Author: Katelyn Shiring, Goucher College
American Internet giants such as Facebook, Google, or eBay do not hold the record for the highest-earning IPO in US history, as one might think. Instead, it belongs to the Chinese e-commerce giant, Alibaba, which had its official IPO on the New York Stock Exchange on September 19, 2014. Alibaba was started by Jack Ma in 1997 in his Hangzhou apartment and encompasses three sites that host independent merchants and businesses. It has hundreds of millions of users, making it the largest and most profitable e-commerce site in the world. Last year, its revenue surpassed those of Amazon and eBay combined, reaching a total of $248 billion. On the day of its IPO, Alibaba’s trading price started at $68 per share and its high reached $99.70 per share.
This record-breaking IPO looks like the culmination of China’s efforts to become an international economic powerhouse and finally break into the foreign sphere of investment. Alibaba’s emergence as the world’s largest e-commerce site draws parallels to the growth of China’s middle class: both are surprising and hold significant power and influence in the world economy. However, this victory is overshadowed by the Chinese government’s continuing tight restrictions on foreign investment in e-commerce. If China wants to continue to grow as an economic power and become more relevant in stock trading, it will need to loosen its restrictions.
When investors purchase Alibaba group shares, they are not actually purchasing “Alibaba Group China”, as the NYSE ticker name would suggest –instead, investors are buying into Alibaba Group Cayman Islands. Why the tropical location over the Communist giant? It’s not because of Jack Ma’s preference for Caribbean islands; in fact, it is illegal for Chinese e-commerce companies to directly sell shares to foreign investors. Alibaba, like many other Chinese companies, use a Variable Interest Entity (VIE) to circumvent these restrictions. A VIE refers to an entity in which the investor holds only a controlling interest that is not based on the majority of voting rights. The VIE structure itself was created solely to circumvent Chinese restrictions on foreign investment in technology and Internet industries. In practice, using a VIE is similar to the popular practice – common among native Chinese and foreigners living in China alike – of using a Virtual Private Network (VPN) to access blocked sites such as Facebook, Twitter, and YouTube in China. This detail has been overlooked during the celebration of the IPO, and the extravagant festivities that followed the record-breaking sale stood in stark contrast to this minute but important legal detail.
The VIE structure actually is potentially illegal under Chinese law.

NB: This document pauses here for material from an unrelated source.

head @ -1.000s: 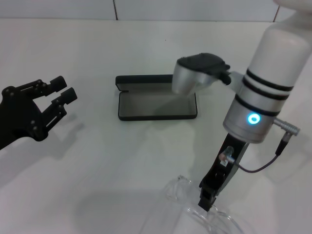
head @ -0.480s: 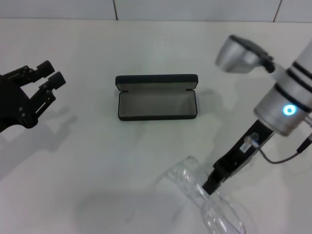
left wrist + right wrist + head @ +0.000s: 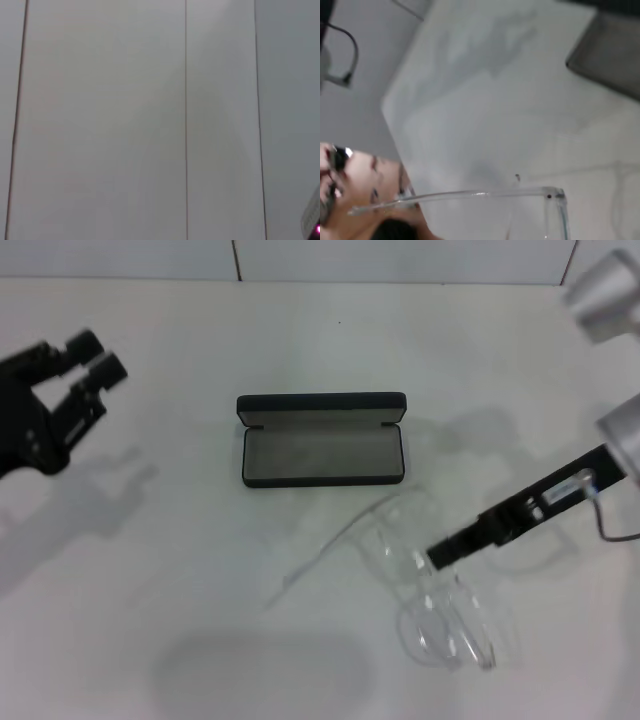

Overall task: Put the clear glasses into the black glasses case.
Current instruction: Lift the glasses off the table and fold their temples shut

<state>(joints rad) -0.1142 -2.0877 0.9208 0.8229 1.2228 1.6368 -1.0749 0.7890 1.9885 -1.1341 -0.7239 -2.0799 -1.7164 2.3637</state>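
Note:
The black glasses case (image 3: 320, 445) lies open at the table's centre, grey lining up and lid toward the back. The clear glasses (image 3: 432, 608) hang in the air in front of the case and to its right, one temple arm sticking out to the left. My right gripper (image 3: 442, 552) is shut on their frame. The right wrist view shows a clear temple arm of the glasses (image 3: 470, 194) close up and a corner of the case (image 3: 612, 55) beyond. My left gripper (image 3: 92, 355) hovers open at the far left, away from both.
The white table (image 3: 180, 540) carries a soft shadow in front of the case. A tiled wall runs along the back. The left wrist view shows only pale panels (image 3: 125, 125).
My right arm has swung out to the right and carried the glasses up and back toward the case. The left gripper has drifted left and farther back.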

Yet “potential” is the key word in this statement, however, because China has not officially declared the VIE structure to be illegal. Instead, they consider the legality of VIEs on a case-by-case basis. Wal-Mart and mobile carrier China Unicom’s uses of VIEs were declared illegal, while other companies such as RenRen, a social network, and Baidu, a search engine, got away with using VIEs without incident. This is typical of China, which has a history of letting illegal activities persist until the paper trail leads back to them. But publically declaring the VIE structure to be illegal would be too detrimental to the Chinese economy because it would scare away foreign investment, which is currently a critical part of China’s booming economy. It is up to the shareholders to consider the risk if Alibaba faces the same fate as Wal-Mart and China Unicom.
Shareholders and economists are optimistic that because Alibaba is such a huge accomplishment for China in terms of pride and revenue, the government will turn a blind eye to the “sometimes illegal” VIE structure. This is just another example of China’s internal struggle between wanting to be a present force in the world economy, and sticking to its – at times – closed-off values. If China were to loosen up their restrictions, it would facilitate both more investment in Chinese companies and the entrance of more Chinese companies into foreign markets, similar to what Alibaba is trying to do.
China’s National Development and Reform Commission has promised to free up the market by simplifying administrative controls and restricting central government micro-management on economic issues, as well as shortening approval times on investments, but whether or not the NDRC’s statements are valid and timely is another question. Overall, the fact that China is well aware of their own arbitrary restrictions and have implemented plans to address these investment issues speaks volumes on their eagerness to cooperate with foreign markets. In order for China to truly capitalize on economic opportunities like Alibaba, they will need to ultimately loosen their restrictions on foreign investment and embrace a free market economy.